For the entries below, report every line that includes the word "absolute".

Start of Listed entries

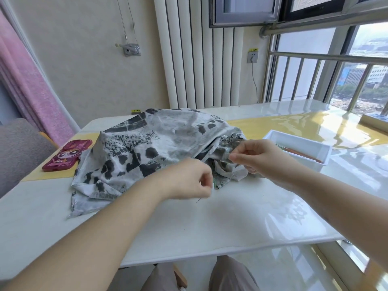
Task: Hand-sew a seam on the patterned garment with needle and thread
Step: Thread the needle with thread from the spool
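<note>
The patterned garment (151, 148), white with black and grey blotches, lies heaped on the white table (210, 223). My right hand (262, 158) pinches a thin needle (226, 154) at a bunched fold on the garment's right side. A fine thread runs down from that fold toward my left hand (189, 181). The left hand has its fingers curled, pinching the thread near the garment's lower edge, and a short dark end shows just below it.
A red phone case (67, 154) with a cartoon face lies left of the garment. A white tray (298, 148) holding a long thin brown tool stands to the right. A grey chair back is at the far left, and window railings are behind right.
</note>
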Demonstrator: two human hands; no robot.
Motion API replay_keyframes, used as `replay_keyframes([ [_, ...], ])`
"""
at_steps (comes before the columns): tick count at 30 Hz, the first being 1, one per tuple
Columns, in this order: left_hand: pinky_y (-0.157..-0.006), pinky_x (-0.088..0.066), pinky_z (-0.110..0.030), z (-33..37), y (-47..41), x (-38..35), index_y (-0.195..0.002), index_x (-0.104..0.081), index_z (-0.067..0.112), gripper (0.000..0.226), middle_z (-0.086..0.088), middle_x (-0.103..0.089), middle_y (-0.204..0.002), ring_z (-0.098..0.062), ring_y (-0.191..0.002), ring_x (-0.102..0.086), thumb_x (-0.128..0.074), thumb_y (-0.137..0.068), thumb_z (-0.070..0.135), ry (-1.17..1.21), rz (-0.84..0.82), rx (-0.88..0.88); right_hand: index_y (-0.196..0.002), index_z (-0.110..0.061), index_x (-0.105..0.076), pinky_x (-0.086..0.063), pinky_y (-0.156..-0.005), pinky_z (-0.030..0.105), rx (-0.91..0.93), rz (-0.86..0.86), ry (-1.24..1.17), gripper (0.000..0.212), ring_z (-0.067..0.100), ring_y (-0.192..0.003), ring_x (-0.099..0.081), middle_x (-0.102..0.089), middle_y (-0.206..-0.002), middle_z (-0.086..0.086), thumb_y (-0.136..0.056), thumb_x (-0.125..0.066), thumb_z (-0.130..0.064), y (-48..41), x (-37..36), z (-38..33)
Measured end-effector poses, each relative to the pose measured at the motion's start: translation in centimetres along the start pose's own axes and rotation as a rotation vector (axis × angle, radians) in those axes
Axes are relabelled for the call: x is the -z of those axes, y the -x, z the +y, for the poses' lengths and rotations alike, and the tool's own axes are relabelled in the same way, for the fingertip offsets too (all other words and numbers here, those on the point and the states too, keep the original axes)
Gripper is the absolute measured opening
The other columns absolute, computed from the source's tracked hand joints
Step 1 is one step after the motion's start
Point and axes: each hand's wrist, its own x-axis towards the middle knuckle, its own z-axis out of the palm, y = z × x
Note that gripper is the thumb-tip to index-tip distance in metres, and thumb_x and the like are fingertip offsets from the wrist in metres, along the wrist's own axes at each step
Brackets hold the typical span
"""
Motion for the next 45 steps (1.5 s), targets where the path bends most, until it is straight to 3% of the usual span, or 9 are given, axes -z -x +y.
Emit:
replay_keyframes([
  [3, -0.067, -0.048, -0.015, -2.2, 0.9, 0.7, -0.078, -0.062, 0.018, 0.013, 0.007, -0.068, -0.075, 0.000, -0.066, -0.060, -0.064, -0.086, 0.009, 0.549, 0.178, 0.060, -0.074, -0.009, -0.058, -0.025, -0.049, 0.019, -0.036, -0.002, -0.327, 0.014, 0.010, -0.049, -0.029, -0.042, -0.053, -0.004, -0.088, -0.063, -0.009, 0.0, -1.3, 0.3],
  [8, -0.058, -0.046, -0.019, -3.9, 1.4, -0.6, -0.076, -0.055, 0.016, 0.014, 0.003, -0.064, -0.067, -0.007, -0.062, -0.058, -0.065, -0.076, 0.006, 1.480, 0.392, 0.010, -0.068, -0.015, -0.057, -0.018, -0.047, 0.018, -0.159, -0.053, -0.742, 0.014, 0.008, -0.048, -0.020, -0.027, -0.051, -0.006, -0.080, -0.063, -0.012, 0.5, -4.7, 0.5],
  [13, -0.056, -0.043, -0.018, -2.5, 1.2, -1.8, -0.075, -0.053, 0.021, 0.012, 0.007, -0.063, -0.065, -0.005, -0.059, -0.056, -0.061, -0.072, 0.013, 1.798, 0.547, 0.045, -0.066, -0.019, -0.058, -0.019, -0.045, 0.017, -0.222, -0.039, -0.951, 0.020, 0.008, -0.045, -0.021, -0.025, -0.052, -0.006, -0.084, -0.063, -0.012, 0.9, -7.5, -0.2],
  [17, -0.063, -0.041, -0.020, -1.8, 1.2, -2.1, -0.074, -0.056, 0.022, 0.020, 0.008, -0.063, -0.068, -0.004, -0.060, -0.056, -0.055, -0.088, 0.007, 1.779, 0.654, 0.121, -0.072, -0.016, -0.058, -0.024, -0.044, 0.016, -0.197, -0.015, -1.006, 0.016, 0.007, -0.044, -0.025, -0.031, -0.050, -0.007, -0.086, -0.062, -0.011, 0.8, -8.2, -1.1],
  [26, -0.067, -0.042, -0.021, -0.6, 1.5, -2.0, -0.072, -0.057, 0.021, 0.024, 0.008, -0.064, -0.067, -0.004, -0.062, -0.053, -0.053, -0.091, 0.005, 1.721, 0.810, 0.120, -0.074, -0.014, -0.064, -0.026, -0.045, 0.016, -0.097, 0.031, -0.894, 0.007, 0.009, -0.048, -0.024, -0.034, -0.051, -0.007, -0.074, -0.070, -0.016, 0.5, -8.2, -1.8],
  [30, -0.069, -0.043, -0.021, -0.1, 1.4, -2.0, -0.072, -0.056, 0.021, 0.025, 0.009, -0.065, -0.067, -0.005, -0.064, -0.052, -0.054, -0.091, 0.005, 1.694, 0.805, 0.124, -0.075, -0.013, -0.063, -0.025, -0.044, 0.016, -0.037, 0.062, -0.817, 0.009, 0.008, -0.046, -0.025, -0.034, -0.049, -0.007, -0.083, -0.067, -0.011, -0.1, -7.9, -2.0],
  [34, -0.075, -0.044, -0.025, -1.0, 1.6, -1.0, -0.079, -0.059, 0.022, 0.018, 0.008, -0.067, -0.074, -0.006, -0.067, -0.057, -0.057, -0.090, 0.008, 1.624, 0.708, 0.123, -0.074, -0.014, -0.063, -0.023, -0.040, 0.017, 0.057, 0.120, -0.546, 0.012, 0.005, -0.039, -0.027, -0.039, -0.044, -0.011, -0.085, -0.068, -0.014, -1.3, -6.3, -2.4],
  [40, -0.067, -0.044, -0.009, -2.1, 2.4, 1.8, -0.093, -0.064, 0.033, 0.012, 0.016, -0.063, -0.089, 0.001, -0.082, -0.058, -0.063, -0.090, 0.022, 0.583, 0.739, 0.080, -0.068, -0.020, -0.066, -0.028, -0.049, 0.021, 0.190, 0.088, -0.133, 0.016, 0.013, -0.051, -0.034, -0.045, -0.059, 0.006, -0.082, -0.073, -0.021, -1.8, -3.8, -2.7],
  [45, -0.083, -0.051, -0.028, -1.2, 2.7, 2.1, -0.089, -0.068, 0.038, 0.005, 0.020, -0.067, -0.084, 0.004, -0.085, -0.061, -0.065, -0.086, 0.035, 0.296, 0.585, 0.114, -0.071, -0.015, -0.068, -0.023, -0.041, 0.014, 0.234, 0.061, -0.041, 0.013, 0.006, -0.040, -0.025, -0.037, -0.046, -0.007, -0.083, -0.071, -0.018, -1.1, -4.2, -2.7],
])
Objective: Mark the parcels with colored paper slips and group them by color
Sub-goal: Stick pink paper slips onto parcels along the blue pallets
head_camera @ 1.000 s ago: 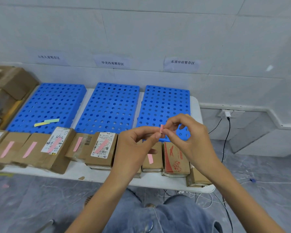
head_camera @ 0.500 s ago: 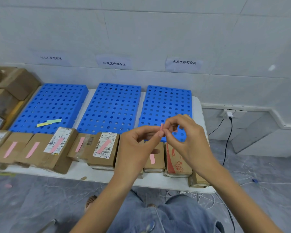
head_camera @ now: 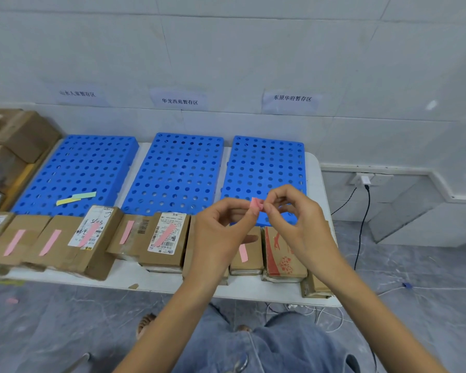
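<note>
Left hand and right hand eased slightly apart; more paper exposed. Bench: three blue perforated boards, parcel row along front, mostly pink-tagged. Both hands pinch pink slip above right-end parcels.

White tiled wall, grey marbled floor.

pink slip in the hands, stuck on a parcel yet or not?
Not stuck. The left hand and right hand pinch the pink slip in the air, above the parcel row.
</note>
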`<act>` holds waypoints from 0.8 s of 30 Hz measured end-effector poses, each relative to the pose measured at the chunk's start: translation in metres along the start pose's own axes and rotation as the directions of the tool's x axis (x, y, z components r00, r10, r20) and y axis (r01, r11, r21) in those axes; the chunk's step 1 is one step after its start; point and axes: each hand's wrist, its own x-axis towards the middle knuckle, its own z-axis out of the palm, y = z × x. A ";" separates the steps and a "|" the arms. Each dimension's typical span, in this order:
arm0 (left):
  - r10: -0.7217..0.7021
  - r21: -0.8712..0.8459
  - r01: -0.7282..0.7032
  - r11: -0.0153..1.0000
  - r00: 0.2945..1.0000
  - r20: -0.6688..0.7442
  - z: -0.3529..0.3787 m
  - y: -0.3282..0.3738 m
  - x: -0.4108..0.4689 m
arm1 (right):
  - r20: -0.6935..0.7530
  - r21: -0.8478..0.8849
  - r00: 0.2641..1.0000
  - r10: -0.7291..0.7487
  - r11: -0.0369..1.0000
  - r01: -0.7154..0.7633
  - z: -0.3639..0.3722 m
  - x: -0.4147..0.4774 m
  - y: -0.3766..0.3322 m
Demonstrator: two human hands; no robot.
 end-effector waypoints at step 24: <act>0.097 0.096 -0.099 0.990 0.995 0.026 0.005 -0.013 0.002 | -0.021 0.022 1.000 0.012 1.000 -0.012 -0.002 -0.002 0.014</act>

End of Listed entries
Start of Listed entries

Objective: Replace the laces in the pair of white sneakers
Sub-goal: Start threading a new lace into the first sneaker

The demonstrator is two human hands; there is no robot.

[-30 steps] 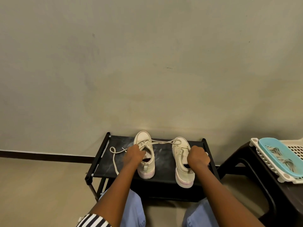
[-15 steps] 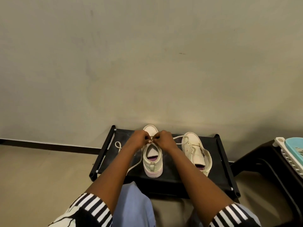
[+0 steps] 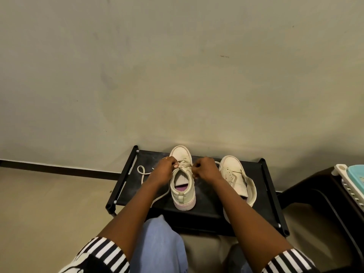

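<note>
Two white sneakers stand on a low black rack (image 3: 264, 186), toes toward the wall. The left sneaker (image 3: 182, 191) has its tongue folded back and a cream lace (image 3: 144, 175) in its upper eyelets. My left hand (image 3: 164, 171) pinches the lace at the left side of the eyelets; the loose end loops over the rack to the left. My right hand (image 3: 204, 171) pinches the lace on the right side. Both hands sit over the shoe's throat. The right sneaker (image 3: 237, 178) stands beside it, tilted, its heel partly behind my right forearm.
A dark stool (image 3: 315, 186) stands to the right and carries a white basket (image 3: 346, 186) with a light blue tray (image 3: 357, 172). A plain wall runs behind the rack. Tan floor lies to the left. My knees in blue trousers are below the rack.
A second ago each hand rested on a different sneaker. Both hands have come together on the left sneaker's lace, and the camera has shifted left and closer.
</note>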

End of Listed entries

Exercise solution:
Gripper is the absolute measured opening
The other columns absolute, computed from the source's tracked hand joints

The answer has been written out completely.